*Problem to solve:* Copy every line of the data in which the word "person" occurs.

[Stored entries]

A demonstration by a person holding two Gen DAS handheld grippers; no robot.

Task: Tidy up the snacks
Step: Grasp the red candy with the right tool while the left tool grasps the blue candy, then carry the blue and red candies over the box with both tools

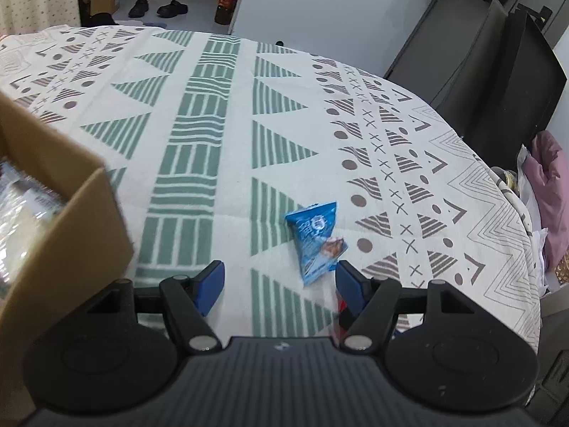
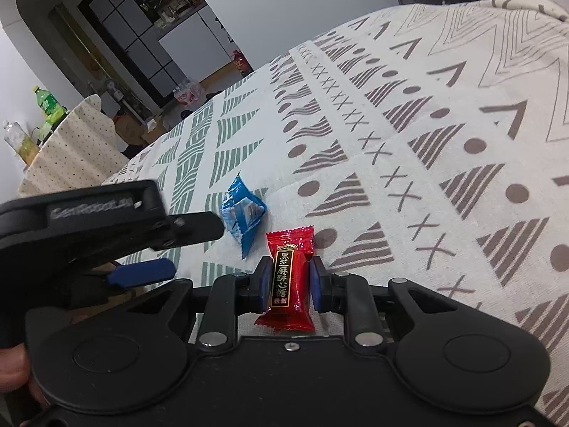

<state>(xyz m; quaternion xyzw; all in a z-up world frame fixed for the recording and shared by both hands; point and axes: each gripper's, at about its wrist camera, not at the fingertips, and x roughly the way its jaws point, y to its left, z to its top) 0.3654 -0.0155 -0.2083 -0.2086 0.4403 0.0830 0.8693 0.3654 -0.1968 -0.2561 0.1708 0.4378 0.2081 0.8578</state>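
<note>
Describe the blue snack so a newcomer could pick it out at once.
Start at the patterned tablecloth, with the cardboard box at its left. The blue snack lies loose on the cloth just ahead of the open left gripper. Unlike the red candy nearby, nothing grips it.

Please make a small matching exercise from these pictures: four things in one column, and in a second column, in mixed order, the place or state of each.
Things:
1. red candy
2. blue snack packet
3. cardboard box
4. left gripper

Places or states:
A. open, holding nothing
B. lying free on the tablecloth
C. at the table's left side, with packets inside
D. between the pads of the right gripper

Pairs: 1-D, 2-B, 3-C, 4-A
</note>
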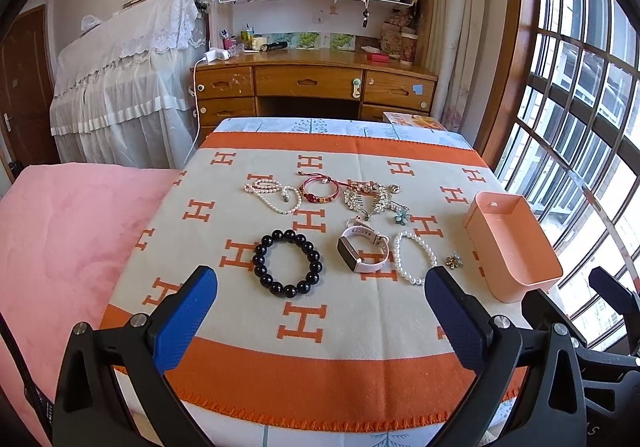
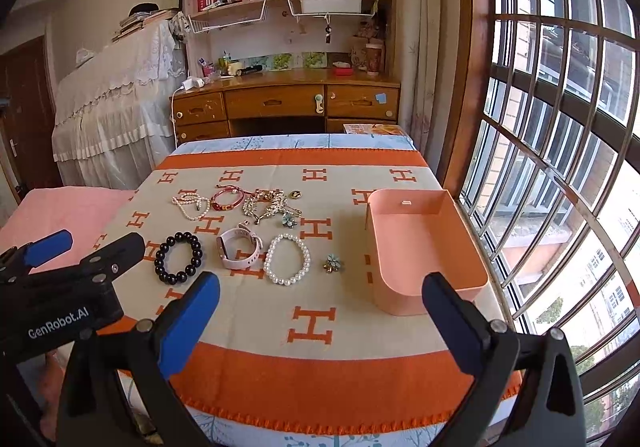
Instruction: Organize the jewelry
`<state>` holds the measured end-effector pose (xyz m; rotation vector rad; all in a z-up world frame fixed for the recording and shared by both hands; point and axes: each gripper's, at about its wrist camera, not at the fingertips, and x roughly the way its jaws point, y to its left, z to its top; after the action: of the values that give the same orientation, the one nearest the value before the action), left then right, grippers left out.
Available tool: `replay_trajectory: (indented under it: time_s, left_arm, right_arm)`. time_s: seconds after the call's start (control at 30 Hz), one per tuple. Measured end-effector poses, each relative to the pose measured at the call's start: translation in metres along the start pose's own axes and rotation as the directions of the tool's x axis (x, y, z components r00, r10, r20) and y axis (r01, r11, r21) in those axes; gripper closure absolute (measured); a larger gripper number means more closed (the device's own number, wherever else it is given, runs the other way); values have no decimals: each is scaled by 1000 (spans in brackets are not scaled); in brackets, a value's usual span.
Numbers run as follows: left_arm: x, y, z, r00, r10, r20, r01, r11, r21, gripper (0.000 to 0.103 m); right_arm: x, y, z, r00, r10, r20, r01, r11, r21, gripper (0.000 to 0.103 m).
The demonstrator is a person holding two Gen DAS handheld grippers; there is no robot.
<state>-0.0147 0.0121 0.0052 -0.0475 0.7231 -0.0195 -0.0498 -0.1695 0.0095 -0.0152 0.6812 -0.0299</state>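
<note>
Jewelry lies on an orange-and-cream blanket (image 1: 320,327): a black bead bracelet (image 1: 287,263) (image 2: 179,257), a pink smartwatch (image 1: 362,253) (image 2: 240,249), a white pearl bracelet (image 1: 414,257) (image 2: 287,259), a small flower brooch (image 1: 453,261) (image 2: 332,263), a pearl necklace (image 1: 274,195), a red bangle (image 1: 319,191) and a silver tangle (image 1: 370,199). An empty pink tray (image 1: 516,279) (image 2: 424,299) stands at the right. My left gripper (image 1: 320,311) is open, above the blanket's near part. My right gripper (image 2: 320,315) is open, near the tray's front.
A pink bedspread (image 1: 60,239) lies to the left. A wooden desk (image 1: 312,79) with shelves stands behind the table. A barred window (image 2: 560,167) runs along the right edge. The left gripper's body (image 2: 60,287) shows at the left of the right wrist view.
</note>
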Motion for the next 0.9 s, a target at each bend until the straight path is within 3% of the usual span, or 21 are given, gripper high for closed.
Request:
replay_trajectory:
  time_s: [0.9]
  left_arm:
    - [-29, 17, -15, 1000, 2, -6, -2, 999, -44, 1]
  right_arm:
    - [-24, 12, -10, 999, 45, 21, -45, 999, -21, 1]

*Solution for this exercise:*
A demonstration by a person holding two Gen DAS handheld grippers; no robot.
The demonstrator is a person holding two Gen DAS handheld grippers; there is no robot.

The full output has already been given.